Commentary
The third-quarter real GDP growth of 2.8 percent was lower than expected, leading financial journalists to reassure the public about the country’s prosperity, despite the fact that many Americans are struggling financially.
The increasing prices of goods have created confusion about what constitutes a “good price” or a “bad price.” This uncertainty is exacerbated by the fluctuating prices across different stores, making it challenging for consumers to make informed purchasing decisions.
Moreover, the inflation-adjusted GDP figures present a misleading picture of economic growth, as they fail to account for the impact of rising prices on retail sales and factory orders. This inflationary pressure distorts the data, making it appear as if there is significant economic growth when, in reality, it is just a result of inflation.
The Consumer Price Index (CPI) also fails to accurately reflect the true inflation rate, as it excludes certain expenses like interest, home prices, and insurance costs. This omission leads to a distorted perception of the actual cost of living.
An analysis of industry data suggests that inflation has been underreported for the past four years, indicating that the economy has not grown as much as official reports suggest. The discrepancy between reported economic growth and actual consumer experiences highlights the need for a more critical examination of GDP data.
The lackluster economic growth in recent years is concerning, especially when compared to the postwar era’s robust growth rates.
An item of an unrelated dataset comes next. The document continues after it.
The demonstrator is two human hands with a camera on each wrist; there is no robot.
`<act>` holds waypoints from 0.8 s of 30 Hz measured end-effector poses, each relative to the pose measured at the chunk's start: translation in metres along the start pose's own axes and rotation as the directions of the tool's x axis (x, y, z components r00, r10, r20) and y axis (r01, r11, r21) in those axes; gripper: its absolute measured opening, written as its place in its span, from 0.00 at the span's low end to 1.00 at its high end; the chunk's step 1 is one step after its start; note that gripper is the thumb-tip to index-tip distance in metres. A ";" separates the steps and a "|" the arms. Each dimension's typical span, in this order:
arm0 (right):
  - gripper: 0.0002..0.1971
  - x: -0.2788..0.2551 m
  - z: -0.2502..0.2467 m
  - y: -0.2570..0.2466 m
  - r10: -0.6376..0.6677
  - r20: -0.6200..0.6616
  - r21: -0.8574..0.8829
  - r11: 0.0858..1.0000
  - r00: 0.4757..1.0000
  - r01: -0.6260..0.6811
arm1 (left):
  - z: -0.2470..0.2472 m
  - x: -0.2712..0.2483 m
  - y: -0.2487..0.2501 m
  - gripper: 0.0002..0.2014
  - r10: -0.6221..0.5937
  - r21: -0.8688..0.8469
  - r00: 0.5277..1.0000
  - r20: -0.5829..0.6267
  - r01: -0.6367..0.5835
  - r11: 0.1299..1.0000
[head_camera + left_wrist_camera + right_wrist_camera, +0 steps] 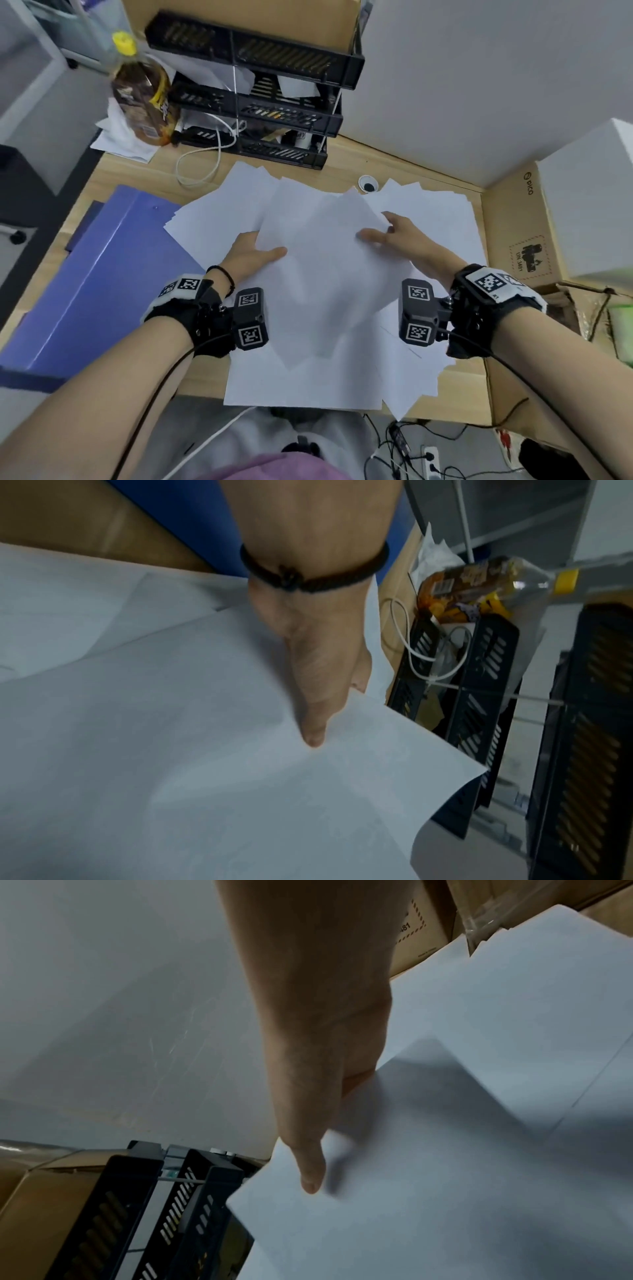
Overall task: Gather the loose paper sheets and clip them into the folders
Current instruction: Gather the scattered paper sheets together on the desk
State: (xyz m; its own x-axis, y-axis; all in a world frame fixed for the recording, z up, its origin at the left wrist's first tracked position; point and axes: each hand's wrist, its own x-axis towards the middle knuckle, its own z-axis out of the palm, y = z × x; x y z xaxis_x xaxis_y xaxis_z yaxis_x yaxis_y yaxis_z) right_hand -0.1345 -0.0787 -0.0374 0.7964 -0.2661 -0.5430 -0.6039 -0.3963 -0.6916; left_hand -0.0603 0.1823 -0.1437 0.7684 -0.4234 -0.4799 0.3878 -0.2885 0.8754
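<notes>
Several loose white paper sheets (428, 219) lie spread over the wooden desk (346, 161). Both hands hold a small bundle of sheets (325, 274) raised above that spread. My left hand (253, 253) pinches the bundle's left edge, thumb on top (313, 731), fingers hidden beneath. My right hand (394, 233) pinches its upper right edge, thumb on top (310, 1172), fingers under the paper. A blue folder (96, 281) lies shut on the desk at the left, partly over the desk's edge.
A black stacked tray rack (260, 102) stands at the back, a drink bottle (144, 99) and a white cable (205, 157) to its left. A small round cap (368, 185) sits behind the sheets. Cardboard boxes (520, 233) border the right side.
</notes>
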 end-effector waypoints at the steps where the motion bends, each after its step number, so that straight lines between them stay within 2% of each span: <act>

The reliance on government spending as a driver of economic growth is unsustainable and may lead to long-term economic challenges.
As the country approaches the 2024 election, it is crucial for policymakers to address the underlying economic issues and avoid relying on misleading indicators of economic health. By acknowledging the true state of the economy and taking proactive measures, the country can avoid a potential economic downturn.
The news of the tanking economy may not come as a shock to the average person, who is likely relieved that the national media is finally acknowledging what everyone already knows. The blame for this economic downturn will likely fall on the current occupant of the White House.
Adding to the concerns is the emergence of a second wave of inflation. Data from Truflation shows that inflation has exceeded trend levels, and the outlook is not promising.
The Federal Reserve’s shift from fighting inflation to preventing recession has led to another round of quantitative easing, with $1.1 trillion added to the U.S. money stock in the last year. The effects of this money expansion on general prices typically take 12-18 months to materialize, a trend that has been consistent in the last four years.
If these projections hold true and no mitigating factors intervene, we could see another wave of inflation hitting the U.S. economy in the summer of 2025. This could pose a significant challenge for the new administration, which will have promised to tackle inflation.
While there are ways to combat inflation through Fed policy, industrial deregulation, and fiscal measures, it will take time for these strategies to take effect. Price controls, in any form, are unlikely to be effective and could create market chaos.
The U.S. economy still holds vast potential for growth, but realizing this will require substantial structural changes, bold leadership, and tough decisions. The question remains whether we are prepared for this challenge. Only time will tell.
(Note: The views expressed in this article are the opinions of the author and do not necessarily reflect those of The Epoch Times.) Please rewrite the following sentence: “The cat chased the mouse around the house.”